Nel nome di Iqbal Masih La scelta di questa data non è casuale, ma onora il sacrificio di un piccolo grande eroe

Redazione
Giornata mondiale contro la schiavitù infantile
Iqbal Masih

Giornata mondiale contro la schiavitù infantile. Nel nome di Iqbal Masih La scelta di questa data non è casuale, ma onora il sacrificio di un piccolo grande eroe.

Oggi si celebra la Giornata mondiale contro la schiavitù infantile, una ricorrenza che non è solo una data simbolica, ma un grido di giustizia per i 160 milioni di bambini che, ancora oggi, sono privati dell’infanzia.

Iqbal Masih, un bambino pakistano venduto dal padre a un fabbricante di tappeti per soli 12 dollari. Iqbal visse incatenato a un telaio per anni, finché a 10 anni riuscì a fuggire e divenne un simbolo della lotta contro lo sfruttamento minorile.

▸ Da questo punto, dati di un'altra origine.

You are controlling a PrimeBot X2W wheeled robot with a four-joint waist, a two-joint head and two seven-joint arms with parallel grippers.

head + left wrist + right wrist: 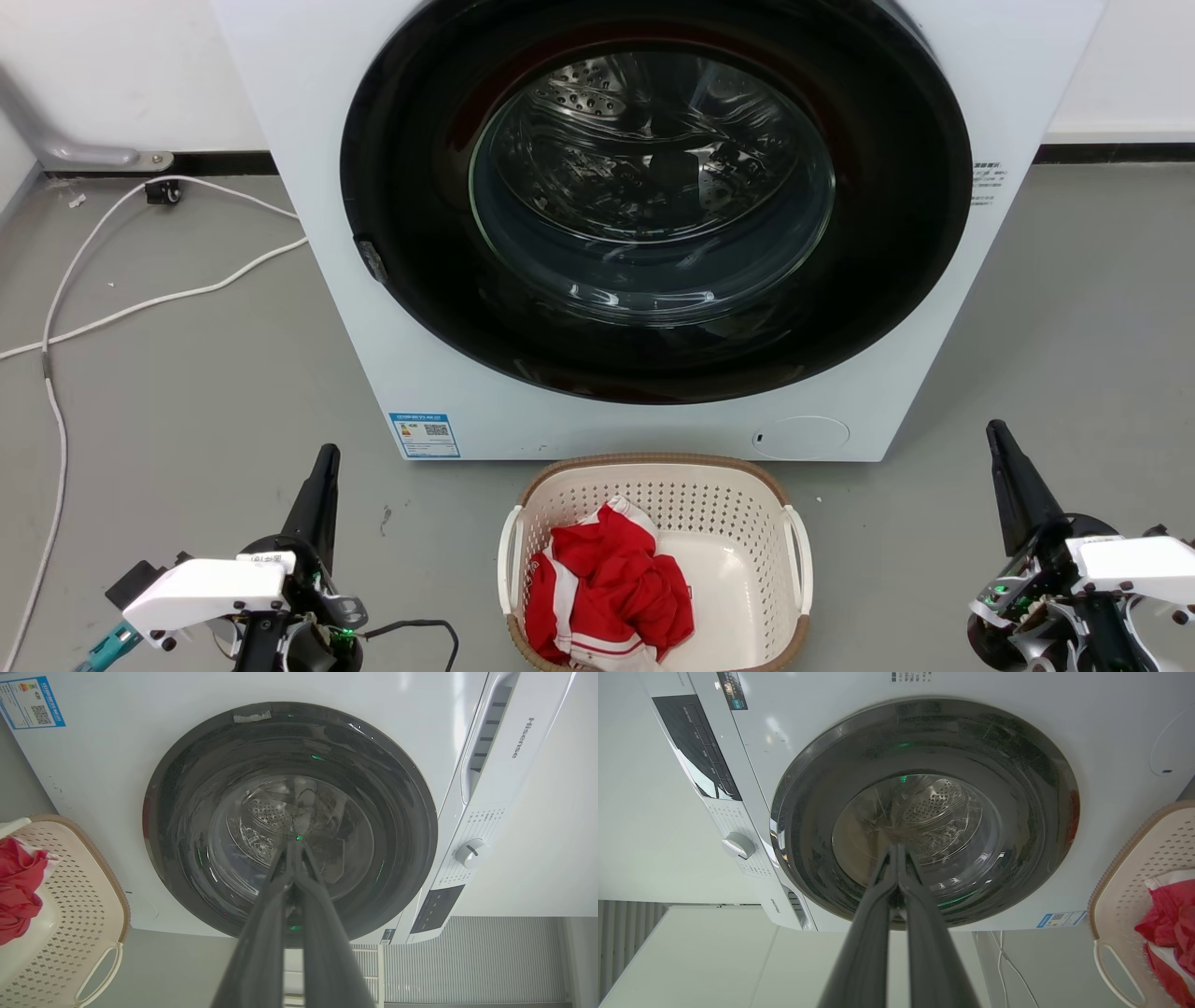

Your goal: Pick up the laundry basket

Iqbal fu assassinato il 16 aprile 1995, a soli 12 anni, proprio per il suo attivismo. La sua morte ha dato vita a un movimento internazionale che oggi, nel 2026, continua a lottare affinché nessun bambino debba più conoscere catene o telai.

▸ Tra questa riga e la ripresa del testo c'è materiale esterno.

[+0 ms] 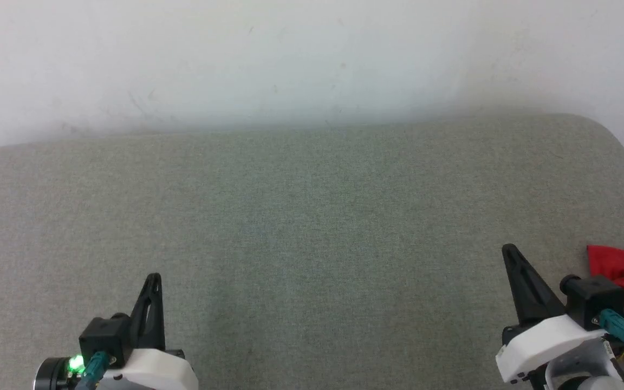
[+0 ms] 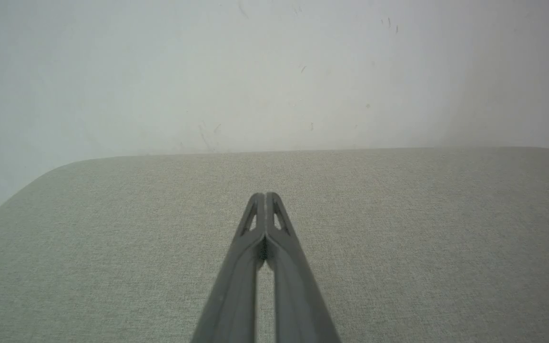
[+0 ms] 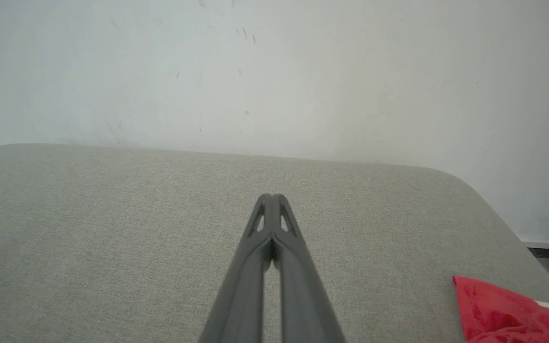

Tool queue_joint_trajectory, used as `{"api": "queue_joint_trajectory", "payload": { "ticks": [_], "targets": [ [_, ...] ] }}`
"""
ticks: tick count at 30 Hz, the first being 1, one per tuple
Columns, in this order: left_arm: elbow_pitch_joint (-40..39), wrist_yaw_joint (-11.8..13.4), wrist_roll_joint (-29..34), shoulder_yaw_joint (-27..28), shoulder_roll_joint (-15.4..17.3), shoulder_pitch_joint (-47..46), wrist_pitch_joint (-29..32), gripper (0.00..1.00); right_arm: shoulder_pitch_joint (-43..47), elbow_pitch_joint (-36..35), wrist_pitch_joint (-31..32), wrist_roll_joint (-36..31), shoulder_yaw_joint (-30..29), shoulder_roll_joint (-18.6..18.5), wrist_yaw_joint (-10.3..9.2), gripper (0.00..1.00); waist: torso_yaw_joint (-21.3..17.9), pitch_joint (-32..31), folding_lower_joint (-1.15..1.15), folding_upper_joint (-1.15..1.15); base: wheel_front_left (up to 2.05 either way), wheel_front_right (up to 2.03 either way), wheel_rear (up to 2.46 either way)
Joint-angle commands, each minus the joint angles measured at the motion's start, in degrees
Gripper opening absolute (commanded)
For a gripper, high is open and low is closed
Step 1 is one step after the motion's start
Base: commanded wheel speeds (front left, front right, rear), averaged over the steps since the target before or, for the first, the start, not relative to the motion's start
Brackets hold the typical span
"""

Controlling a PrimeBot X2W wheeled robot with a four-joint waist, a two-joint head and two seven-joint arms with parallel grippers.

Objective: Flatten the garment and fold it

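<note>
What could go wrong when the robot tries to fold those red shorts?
1. The shorts lie bunched near the right side of the grey table; a clumsy pull might drag them off.
2. The right gripper and left gripper are both shut, so they could just shove the cloth unless they open first.
3. The left gripper is far from the shorts, so a two-gripper grab may be awkward.

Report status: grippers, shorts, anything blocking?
Left gripper shut, empty. Right gripper shut, empty. Red shorts on the grey fabric surface, just right of the right gripper, not gripped. No obstruction seen.
</note>
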Motion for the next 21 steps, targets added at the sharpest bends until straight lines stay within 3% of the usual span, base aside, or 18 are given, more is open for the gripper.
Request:
{"api": "queue_joint_trajectory", "payload": {
  "ticks": [1,21],
  "targets": [
    [-0.2,-0.6,0.7,0.3,-0.3,-1.3,0.4,0.0,-0.8,0.2,0.0,-0.7,0.0,0.2,-0.02,0.0,0.0,0.0,0.0,0.0,0.0,0.0,0.0],
    [-0.4,-1.4,2.4,0.5,-1.6,-2.6,2.6,0.0,-1.6,0.8,0.2,-2.1,0.0,0.3,-0.03,0.0,0.4,-0.4,0.0,0.0,0.0,0.0,0.0]
  ]
}}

La situazione nel 2026: tra progresso e nuove ombre

Nonostante gli sforzi internazionali i dati globali restano allarmanti. Quasi 1 bambino su 10 nel mondo è coinvolto nel lavoro minorile. Circa la metà di questi svolge lavori pericolosi che mettono a rischio la salute e la sicurezza.

Le crisi geopolitiche attuali e i cambiamenti climatici stanno spingendo sempre più famiglie verso la povertà estrema, aumentando il rischio che i minori vengano venduti o costretti al lavoro forzato.

Mentre l’allerta gialla flagella ancora Abruzzo, Molise, Calabria e Sicilia, molte scuole italiane dedicheranno un minuto di silenzio o momenti di riflessione alla figura di Iqbal Masih. È una pioggia, quella di oggi, che sembra voler lavare via l’indifferenza.